Dans son enquête longue d’une décen­nie, Isabelle Delan­noy a vu « conver­ger l’agroé­co­lo­gie, la perma­cul­ture et l’in­gé­nie­rie écolo­gique, l’éco­no­mie circu­laire, l’éco­no­mie de fonc­tion­na­lité, les smart grids, l’éco­no­mie colla­bo­ra­tive et du pair à pair, la gouver­nance des biens communs et les struc­tures juri­diques des coopé­ra­tives », et bien d’autres choses encore (fablabs, hackers­paces, etc., et tous les avatars du nouveau capi­ta­lisme cool, ultra­mo­derne et high-tech). Cela donne le ton. Isabelle Delan­noy mélange en effet des pratiques présen­tant un véri­table inté­rêt en ce qui concerne l’éla­bo­ra­tion de cultures humaines soute­nables (la perma­cul­ture, prin­ci­pa­le­ment) et d’autres pratiques qui sont autant de nouvelles incar­na­tions délé­tères du délire tech­no­ca­pi­ta­liste. Les torchons avec les serviettes. La même propen­sion à mélan­ger tout et n’im­porte quoi, et même des concepts contra­dic­toires, l’amène à parler d’écosys­tèmes indus­triels, de « symbiose entre la tech­ni­cité du vivant et sa beauté, la puis­sance de la concep­tion et de l’or­ga­ni­sa­tion humaines, et l’ef­fi­cience de sa tech­nique », d’une « indus­trie symbio­tique », et d’autres choses du genre. En emprun­tant le terme symbiose à la biolo­gie, au monde de la vie, terme qui désigne une « asso­cia­tion durable entre deux ou plusieurs orga­nismes », pour l’ap­pliquer à l’in­dus­tria­lisme, le monde des machines, elle tente de natu­ra­li­ser l’ar­ti­fi­ciel, et pire, d’as­so­cier au vivant ce qui le détruit. Toute son élucu­bra­tion se fonde d’ailleurs sur les notions centrales de la cyber­né­tique[6] (commu­ni­ca­tion, infor­ma­tion, signal), et promeut, à l’ins­tar de celle de Paul Hawken, une véri­table tech­no­cra­tie plané­taire — rien d’éton­nant pour une adepte de Teil­hard de Char­din, ce Prophète d’un âge tota­li­taire, ainsi que le quali­fiait Bernard Char­bon­neau en publiant un excellent livre portant ce titre, afin d’ex­po­ser la dange­ro­sité des desseins tota­li­taires et tech­no­cra­tiques de ce prêtre jésuite qui divi­ni­sait le progrès.
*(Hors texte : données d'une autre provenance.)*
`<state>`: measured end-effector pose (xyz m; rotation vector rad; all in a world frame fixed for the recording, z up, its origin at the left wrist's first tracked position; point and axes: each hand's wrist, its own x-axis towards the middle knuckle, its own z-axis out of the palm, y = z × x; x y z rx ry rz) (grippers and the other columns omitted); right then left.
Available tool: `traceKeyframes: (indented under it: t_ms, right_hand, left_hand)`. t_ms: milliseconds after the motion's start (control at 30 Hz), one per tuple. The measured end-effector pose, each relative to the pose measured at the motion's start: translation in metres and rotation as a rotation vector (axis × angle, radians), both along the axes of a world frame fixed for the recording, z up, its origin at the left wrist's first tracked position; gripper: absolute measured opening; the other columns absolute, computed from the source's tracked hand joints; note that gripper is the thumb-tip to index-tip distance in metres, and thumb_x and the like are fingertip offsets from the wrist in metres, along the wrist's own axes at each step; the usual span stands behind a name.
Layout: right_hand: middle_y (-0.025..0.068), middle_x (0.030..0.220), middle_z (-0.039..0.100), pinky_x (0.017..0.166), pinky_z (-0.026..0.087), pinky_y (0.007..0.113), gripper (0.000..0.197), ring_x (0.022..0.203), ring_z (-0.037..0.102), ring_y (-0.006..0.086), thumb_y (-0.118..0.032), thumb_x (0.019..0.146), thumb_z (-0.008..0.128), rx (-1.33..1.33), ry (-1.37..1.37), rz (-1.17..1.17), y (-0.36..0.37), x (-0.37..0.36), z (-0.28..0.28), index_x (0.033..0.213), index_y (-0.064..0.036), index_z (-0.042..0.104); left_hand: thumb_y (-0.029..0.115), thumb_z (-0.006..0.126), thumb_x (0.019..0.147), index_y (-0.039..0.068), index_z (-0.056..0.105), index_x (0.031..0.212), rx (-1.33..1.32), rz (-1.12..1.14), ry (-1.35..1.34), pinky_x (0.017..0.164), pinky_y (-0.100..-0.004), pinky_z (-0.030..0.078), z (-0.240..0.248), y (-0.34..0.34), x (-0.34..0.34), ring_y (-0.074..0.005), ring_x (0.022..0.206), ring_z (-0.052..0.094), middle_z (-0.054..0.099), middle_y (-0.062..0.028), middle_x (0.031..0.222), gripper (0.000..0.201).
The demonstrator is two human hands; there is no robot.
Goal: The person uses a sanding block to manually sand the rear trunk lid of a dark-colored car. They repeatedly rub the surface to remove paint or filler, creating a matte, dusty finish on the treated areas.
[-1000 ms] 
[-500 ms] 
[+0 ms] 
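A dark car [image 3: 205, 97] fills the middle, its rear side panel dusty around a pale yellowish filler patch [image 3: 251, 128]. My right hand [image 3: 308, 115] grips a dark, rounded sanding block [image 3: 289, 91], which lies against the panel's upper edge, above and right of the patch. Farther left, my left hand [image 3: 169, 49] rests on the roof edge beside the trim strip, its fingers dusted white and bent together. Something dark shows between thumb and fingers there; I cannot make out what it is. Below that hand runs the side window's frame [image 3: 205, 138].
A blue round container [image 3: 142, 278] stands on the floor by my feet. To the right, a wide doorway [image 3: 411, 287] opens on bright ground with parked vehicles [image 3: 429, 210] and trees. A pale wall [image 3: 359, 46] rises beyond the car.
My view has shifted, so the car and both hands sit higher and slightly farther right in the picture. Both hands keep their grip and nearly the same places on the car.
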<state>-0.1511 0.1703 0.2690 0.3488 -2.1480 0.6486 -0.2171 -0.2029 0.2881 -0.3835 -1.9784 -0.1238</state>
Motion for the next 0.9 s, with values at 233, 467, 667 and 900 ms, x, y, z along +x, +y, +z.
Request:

La même schi­zo­phré­nie qui dégou­li­nait des pages du rapport Brundt­land (celui qui a marqué le début de la propa­gande en faveur du « déve­lop­pe­ment durable »), qui tente de conci­lier l’in­vrai­sem­blable destruc­tion plané­taire préci­pi­tée par l’in­dus­tria­li­sa­tion du monde avec l’es­poir d’une société indus­trielle « verte », contre toute logique et contre toutes les tendances et les réali­tés obser­vées, se retrouve dans le livre d’Isa­belle Delan­noy. Cela dit, elle aver­tit le lecteur du fait que chaque « logique » qu’elle s’ap­prête à expo­ser présente divers problèmes (« Soit elle dimi­nuait les impacts à un endroit mais les augmen­tait à un autre, soit son champ d’ap­pli­ca­tion était trop limité […] »), mais qu’en y croyant fort (je résume) tout cela devrait débou­cher sur une formi­dable société indus­trialo-symbio­tique verte et durable.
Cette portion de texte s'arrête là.